Your assignment
Determine the number of lines below that contain "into". Write nothing but that number.
*** Opening of Dataset entries ***
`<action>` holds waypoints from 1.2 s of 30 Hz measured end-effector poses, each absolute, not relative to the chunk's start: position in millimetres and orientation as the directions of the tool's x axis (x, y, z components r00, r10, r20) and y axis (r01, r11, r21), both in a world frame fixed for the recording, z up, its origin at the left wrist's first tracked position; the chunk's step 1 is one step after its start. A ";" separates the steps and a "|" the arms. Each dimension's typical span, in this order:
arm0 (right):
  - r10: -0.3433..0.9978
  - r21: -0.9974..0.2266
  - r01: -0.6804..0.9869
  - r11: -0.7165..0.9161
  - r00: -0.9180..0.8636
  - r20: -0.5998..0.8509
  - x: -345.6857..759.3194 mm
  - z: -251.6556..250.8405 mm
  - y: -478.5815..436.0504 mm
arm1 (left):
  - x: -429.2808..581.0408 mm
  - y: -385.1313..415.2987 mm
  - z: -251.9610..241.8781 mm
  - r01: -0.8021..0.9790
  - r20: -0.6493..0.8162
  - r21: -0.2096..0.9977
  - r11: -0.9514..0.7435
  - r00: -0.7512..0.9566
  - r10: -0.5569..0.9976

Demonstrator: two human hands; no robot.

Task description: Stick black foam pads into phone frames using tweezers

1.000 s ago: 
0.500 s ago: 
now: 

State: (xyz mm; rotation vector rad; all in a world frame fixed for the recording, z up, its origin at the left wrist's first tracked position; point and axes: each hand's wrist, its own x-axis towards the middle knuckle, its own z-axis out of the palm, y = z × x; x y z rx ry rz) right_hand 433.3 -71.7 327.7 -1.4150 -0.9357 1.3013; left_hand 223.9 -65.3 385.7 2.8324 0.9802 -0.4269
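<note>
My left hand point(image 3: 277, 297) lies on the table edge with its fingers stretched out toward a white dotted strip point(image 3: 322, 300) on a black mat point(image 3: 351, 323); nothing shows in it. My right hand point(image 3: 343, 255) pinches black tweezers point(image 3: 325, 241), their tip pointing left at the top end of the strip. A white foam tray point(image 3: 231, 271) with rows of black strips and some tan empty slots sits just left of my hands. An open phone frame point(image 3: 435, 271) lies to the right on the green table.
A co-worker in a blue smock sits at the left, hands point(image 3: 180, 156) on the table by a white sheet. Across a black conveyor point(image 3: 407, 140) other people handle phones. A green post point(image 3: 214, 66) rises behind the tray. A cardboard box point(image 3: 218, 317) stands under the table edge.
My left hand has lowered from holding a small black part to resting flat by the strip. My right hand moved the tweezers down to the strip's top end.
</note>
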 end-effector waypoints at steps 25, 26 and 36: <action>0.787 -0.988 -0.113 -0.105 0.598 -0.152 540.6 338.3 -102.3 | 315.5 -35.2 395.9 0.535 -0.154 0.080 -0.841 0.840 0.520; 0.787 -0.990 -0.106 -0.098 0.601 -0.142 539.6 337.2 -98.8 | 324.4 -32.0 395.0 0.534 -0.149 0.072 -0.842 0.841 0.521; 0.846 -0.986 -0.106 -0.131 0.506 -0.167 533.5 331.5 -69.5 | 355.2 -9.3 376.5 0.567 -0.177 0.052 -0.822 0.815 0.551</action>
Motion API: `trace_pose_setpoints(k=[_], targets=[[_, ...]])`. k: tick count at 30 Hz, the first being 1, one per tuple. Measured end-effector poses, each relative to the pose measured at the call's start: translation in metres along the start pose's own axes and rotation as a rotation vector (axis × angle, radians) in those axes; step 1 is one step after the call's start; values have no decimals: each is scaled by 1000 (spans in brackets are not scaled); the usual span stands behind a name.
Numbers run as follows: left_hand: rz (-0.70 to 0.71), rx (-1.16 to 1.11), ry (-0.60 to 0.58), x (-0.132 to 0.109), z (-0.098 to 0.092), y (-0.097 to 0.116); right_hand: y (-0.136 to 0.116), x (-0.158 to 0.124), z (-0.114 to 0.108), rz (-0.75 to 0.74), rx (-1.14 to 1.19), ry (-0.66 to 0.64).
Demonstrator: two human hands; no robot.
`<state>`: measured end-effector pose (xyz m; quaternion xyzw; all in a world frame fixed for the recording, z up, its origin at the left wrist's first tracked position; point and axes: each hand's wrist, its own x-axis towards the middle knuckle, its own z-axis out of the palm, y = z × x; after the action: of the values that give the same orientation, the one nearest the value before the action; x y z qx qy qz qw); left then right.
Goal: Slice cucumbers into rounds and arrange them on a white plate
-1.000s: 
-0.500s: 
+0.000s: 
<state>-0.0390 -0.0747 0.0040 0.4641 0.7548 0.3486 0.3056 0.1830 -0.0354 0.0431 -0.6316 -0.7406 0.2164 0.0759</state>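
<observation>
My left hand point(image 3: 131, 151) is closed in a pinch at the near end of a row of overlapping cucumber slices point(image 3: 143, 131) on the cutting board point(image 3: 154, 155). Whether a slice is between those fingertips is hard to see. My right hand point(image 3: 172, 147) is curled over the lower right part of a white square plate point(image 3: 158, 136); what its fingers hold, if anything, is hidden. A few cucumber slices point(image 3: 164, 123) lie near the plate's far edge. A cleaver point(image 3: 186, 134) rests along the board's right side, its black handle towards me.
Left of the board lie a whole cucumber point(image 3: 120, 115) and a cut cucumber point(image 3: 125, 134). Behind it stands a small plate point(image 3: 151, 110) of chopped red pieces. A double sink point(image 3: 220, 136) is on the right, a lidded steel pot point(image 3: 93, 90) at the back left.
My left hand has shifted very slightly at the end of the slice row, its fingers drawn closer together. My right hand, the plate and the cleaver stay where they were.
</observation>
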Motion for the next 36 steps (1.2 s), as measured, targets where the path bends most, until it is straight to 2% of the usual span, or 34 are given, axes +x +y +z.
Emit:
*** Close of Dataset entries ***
Finished task
2